• _What the exercise asks_
The whole listing below is to be returned without alteration.

---------- Material provided ----------

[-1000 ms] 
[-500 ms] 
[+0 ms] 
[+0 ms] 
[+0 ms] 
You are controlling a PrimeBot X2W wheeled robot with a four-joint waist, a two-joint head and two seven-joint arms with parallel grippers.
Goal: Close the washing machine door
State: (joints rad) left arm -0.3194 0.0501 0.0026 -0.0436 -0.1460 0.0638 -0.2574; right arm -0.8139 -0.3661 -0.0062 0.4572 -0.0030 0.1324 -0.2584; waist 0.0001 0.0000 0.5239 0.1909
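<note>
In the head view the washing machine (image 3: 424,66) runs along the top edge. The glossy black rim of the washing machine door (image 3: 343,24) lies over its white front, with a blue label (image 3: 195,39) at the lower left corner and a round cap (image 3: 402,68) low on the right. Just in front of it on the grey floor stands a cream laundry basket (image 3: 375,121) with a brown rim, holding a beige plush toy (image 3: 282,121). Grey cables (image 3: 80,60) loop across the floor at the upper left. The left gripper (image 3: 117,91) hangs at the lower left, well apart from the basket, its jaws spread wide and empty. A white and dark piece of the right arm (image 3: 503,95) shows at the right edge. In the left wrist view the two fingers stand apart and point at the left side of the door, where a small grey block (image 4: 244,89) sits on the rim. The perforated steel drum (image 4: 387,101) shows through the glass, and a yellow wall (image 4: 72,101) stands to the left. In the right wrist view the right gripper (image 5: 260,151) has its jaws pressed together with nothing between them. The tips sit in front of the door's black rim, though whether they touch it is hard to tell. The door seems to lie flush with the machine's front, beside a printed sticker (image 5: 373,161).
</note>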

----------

• _Problem solution_
[-1000 ms] 
[-500 ms] 
[+0 ms] 
[+0 ms] 
[+0 ms] 
You are controlling a PrimeBot X2W wheeled robot with a four-joint waist, a two-joint head and two seven-joint arms with parallel grippers.
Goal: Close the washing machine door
State: (joints rad) left arm -0.3194 0.0501 0.0026 -0.0436 -0.1460 0.0638 -0.2574; right arm -0.8139 -0.3661 -0.0062 0.4572 -0.0030 0.1324 -0.2584; waist 0.0001 0.0000 0.5239 0.1909
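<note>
In the head view the washing machine (image 3: 424,66) runs along the top edge. The glossy black rim of the washing machine door (image 3: 343,24) lies over its white front, with a blue label (image 3: 195,39) at the lower left corner and a round cap (image 3: 402,68) low on the right. Just in front of it on the grey floor stands a cream laundry basket (image 3: 375,121) with a brown rim, holding a beige plush toy (image 3: 282,121). Grey cables (image 3: 80,60) loop across the floor at the upper left. The left gripper (image 3: 117,91) hangs at the lower left, well apart from the basket, its jaws spread wide and empty. A white and dark piece of the right arm (image 3: 503,95) shows at the right edge. In the left wrist view the two fingers stand apart and point at the left side of the door, where a small grey block (image 4: 244,89) sits on the rim. The perforated steel drum (image 4: 387,101) shows through the glass, and a yellow wall (image 4: 72,101) stands to the left. In the right wrist view the right gripper (image 5: 260,151) has its jaws pressed together with nothing between them. The tips sit in front of the door's black rim, though whether they touch it is hard to tell. The door seems to lie flush with the machine's front, beside a printed sticker (image 5: 373,161).
</note>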

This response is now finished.